Although we are just one month into 2021, the past few weeks have shown to be eventful for the Portuguese Partido Ecologista “Os Verdes” (PEV) (“Ecologist Party ‘The Greens'”). While the 2021 Portuguese presidential election, which was held on January 24, amid a global health crisis and a national lockdown, did not yield encouraging results for Joao Ferreira, the Communist candidate formally endorsed by the PEV, the Greens just scored a significant victory in the capital of Lisbon.
On January 26, the Lisbon Municipal Assembly approved the PEV’s proposal for a Sustainable Urban Mobility program that would aim to decrease road traffic, and promote sustainable public transportation as well as bike and pedestrian lanes. A report formulated by the PEV, and incorporated in their proposal, states that about 370 000 vehicles drive through Lisbon every day, and that road transport amounts to nearly 25% of total emissions of greenhouse gases in Portugal.
This proposal is the result of years of work from Os Verdes to raise awareness for the lack of appropriate climate action in Portugal, specifically in light of the 2015 Paris Agreement., of which Portugal is a signatory state. Over the past 4 years, Os Verdes extensively campaigned in the national Assembly of the Republic to push for green actions that would fall in line with the Paris Agreement.

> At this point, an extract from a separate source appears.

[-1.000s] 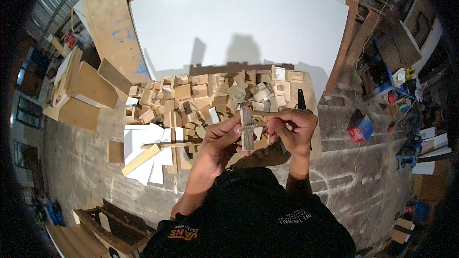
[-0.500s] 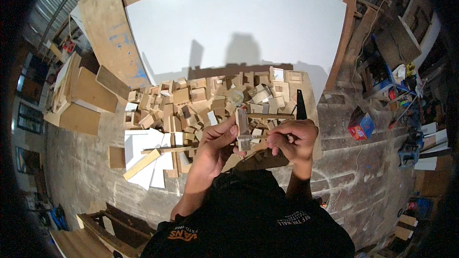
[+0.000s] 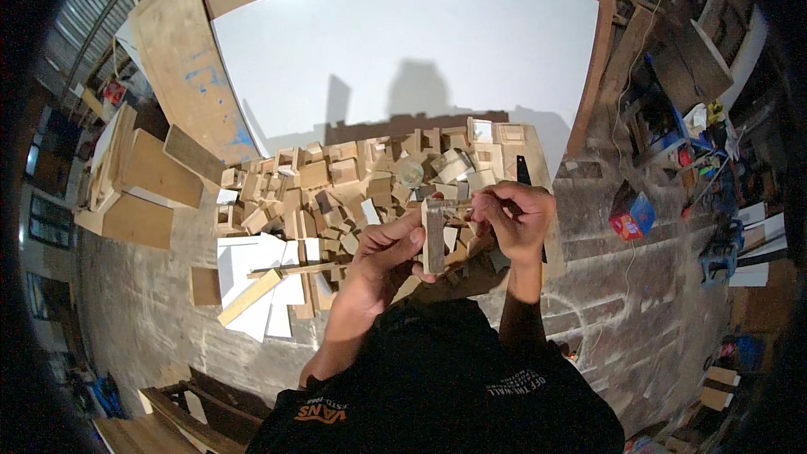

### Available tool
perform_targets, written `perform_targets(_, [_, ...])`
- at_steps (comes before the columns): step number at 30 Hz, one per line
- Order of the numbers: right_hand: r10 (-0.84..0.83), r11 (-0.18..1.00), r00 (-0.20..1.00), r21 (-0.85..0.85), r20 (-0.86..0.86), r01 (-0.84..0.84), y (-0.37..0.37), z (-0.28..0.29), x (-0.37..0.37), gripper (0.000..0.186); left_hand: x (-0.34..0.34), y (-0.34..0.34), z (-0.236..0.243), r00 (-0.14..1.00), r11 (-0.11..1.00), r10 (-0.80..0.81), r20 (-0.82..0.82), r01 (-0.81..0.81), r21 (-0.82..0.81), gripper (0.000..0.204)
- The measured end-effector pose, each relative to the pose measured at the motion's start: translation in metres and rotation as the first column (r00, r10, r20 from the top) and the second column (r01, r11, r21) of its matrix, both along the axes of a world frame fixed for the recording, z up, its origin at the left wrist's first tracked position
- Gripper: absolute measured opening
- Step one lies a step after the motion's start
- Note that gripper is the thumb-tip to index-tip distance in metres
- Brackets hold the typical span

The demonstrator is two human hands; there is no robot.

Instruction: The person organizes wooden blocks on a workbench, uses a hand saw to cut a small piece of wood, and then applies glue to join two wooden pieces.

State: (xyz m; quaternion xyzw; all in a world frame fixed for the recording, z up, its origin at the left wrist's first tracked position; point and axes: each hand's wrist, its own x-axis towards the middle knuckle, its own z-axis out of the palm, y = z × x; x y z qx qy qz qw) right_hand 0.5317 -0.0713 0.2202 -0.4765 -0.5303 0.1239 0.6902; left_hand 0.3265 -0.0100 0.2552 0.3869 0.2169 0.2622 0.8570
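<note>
My left hand (image 3: 388,254) is closed round a small wooden piece (image 3: 433,244), held upright over the near side of the table with its narrow face towards me. In my right hand (image 3: 517,217) the fingers pinch a thin stick (image 3: 456,203). Its far end meets the upper part of the wooden piece; whether that end carries bristles is too small to tell. Beyond both hands, many small wooden blocks and little open wooden boxes (image 3: 345,170) cover the table. Among them stands a round translucent cup (image 3: 409,172), just past the wooden piece.
A black tapered blade (image 3: 523,171) lies at the table's right. White offcut sheets (image 3: 261,277) and a wooden strip (image 3: 250,297) lie at the left. A large white panel (image 3: 403,42) stands behind. Right of the table, a red and blue box (image 3: 632,217) sits on the floor.
My right hand has moved up and away from me, taking the stick from the wooden piece's lower part to its upper part. My left hand still holds the piece, turned slightly. The view shifted a little.
</note>
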Motion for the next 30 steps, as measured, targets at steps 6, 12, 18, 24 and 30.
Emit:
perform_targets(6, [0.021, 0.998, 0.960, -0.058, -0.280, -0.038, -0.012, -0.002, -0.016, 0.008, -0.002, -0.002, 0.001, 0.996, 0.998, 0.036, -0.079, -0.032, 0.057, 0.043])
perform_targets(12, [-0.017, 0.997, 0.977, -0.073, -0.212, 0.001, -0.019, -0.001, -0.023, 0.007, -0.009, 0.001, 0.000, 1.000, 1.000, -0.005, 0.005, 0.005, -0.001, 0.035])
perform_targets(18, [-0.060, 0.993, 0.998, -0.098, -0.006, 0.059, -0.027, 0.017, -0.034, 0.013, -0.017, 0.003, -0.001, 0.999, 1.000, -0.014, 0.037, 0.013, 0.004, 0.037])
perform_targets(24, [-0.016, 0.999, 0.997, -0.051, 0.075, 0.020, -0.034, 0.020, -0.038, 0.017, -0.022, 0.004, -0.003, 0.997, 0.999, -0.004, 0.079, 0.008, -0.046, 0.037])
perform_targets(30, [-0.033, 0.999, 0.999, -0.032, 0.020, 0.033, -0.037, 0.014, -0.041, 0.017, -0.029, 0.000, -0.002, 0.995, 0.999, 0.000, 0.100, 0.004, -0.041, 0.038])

The capital of Lisbon has long been the most responsive city in the country with regards to the climate emergency, having laid out a Mobility Plan seeking to drastically reduce daily traffic in downtown Lisbon and favouring other non-polluting modes of transportation following the 2003 heatwave that struck Europe. This plan merely sought to address this specific crisis, and initial goals to reduce greenhouse emissions were dismissed just a few years later.
Os Verdes have argued that this new plan is only the first step on the path to a greener, socially just economy. Particularly, the party warns that Lisbon and Portugal are still lagging behind many European countries in terms of climate action. As it turns out, Lisbon is the very last capital city in southern Europe to implement a mobility plan in an attempt to curb greenhouse gas emissions. Nonetheless, this significant political victory for the capital signifies hope that impactful climate action can be achieved in Portugal in the coming year.